Problem. Where the data below contains pictures, omit them; output the rest word for word.
=-=-=
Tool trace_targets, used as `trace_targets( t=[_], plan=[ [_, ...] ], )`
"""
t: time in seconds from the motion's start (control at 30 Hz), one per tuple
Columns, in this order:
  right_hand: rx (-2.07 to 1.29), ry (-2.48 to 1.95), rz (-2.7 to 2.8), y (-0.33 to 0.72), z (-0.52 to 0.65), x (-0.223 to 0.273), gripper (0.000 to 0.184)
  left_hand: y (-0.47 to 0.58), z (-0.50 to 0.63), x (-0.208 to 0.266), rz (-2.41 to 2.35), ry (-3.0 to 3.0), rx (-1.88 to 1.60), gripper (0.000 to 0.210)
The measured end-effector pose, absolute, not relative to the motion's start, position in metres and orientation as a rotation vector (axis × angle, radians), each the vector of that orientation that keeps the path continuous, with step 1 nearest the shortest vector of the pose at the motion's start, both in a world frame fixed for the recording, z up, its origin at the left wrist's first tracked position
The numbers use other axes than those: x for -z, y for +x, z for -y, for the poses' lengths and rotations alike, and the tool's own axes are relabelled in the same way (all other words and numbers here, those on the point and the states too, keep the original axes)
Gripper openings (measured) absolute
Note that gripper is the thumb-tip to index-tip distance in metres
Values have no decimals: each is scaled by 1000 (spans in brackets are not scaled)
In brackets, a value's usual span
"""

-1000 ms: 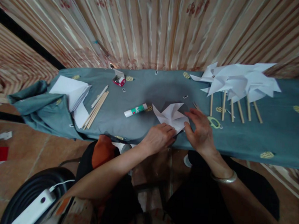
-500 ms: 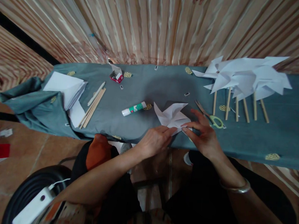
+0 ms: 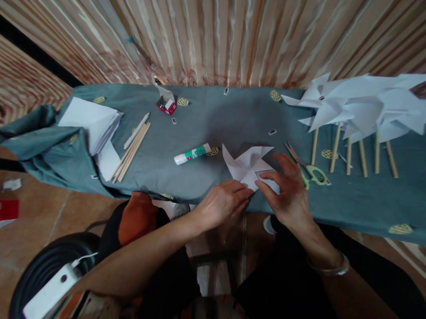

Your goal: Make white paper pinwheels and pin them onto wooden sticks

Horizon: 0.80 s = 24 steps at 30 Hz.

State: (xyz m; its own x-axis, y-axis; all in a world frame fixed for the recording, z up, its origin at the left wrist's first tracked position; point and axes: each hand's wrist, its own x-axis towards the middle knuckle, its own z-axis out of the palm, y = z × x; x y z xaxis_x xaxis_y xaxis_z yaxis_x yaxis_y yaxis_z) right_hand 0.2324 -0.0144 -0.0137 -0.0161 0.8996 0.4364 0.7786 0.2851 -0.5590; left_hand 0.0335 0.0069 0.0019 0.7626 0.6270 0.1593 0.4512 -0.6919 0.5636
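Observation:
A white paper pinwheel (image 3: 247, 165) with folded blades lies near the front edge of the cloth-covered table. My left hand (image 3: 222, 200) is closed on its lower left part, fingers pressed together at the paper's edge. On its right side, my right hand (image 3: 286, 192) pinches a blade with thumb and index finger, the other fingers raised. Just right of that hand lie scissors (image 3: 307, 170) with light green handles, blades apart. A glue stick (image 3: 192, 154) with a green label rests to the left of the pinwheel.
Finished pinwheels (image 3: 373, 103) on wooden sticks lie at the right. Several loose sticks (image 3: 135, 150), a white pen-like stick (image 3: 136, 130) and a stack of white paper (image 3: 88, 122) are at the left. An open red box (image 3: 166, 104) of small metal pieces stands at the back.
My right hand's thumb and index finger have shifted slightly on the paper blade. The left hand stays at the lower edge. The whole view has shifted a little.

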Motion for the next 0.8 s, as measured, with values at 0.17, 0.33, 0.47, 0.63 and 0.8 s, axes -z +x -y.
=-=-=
Answer below.
Tool trace_targets, used as `trace_targets( t=[_], plan=[ [_, ...] ], )`
"""
t: time in seconds from the motion's start (control at 30 Hz), one per tuple
Columns, in this order:
  right_hand: rx (-2.07 to 1.29), ry (-2.48 to 1.95), rz (-2.7 to 2.8), y (-0.33 to 0.72), z (-0.52 to 0.65), x (-0.223 to 0.273), gripper (0.000 to 0.184)
  left_hand: y (-0.47 to 0.58), z (-0.50 to 0.63), x (-0.208 to 0.266), rz (-2.41 to 2.35), ry (-3.0 to 3.0), rx (-1.88 to 1.60), gripper (0.000 to 0.210)
The measured end-effector pose, absolute, not relative to the motion's start, position in metres and orientation as a rotation vector (axis × angle, radians), each the vector of that orientation that keeps the path continuous, with step 1 nearest the shortest vector of the pose at the motion's start, both in a world frame fixed for the recording, z up, its origin at the left wrist's first tracked position
The numbers use other axes than those: x for -z, y for +x, z for -y, for the poses' lengths and rotations alike, and the tool's own axes are relabelled in the same way (all other words and numbers here, those on the point and the states too, keep the original axes)
Gripper openings (measured) absolute
Note that gripper is the thumb-tip to index-tip distance in metres
Values have no decimals: each is scaled by 1000 (spans in brackets are not scaled)
In brackets, a value's usual span
"""

-1000 ms: 
-500 ms: 
+0 ms: 

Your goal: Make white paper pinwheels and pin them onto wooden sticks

Horizon: 0.80 s = 24 steps at 30 Hz.

State: (xyz m; its own x-axis, y-axis; all in a world frame fixed for the recording, z up, its origin at the left wrist's first tracked position; point and axes: each hand's wrist, its own x-axis towards the middle knuckle, its own z-axis out of the palm, y = z × x; x y z xaxis_x xaxis_y xaxis_z yaxis_x yaxis_y yaxis_z) right_hand 0.2324 -0.0144 -0.0137 -0.0161 0.8996 0.4364 0.7786 0.2851 -0.5590; left_hand 0.0335 0.0069 0.0019 0.7626 0.6270 0.1593 0.4512 -0.6919 0.5636
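Observation:
A white paper pinwheel (image 3: 247, 165) with folded blades lies near the front edge of the cloth-covered table. My left hand (image 3: 222, 200) is closed on its lower left part, fingers pressed together at the paper's edge. On its right side, my right hand (image 3: 286, 192) pinches a blade with thumb and index finger, the other fingers raised. Just right of that hand lie scissors (image 3: 307, 170) with light green handles, blades apart. A glue stick (image 3: 192, 154) with a green label rests to the left of the pinwheel.
Finished pinwheels (image 3: 373, 103) on wooden sticks lie at the right. Several loose sticks (image 3: 135, 150), a white pen-like stick (image 3: 136, 130) and a stack of white paper (image 3: 88, 122) are at the left. An open red box (image 3: 166, 104) of small metal pieces stands at the back.
My right hand's thumb and index finger have shifted slightly on the paper blade. The left hand stays at the lower edge. The whole view has shifted a little.
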
Motion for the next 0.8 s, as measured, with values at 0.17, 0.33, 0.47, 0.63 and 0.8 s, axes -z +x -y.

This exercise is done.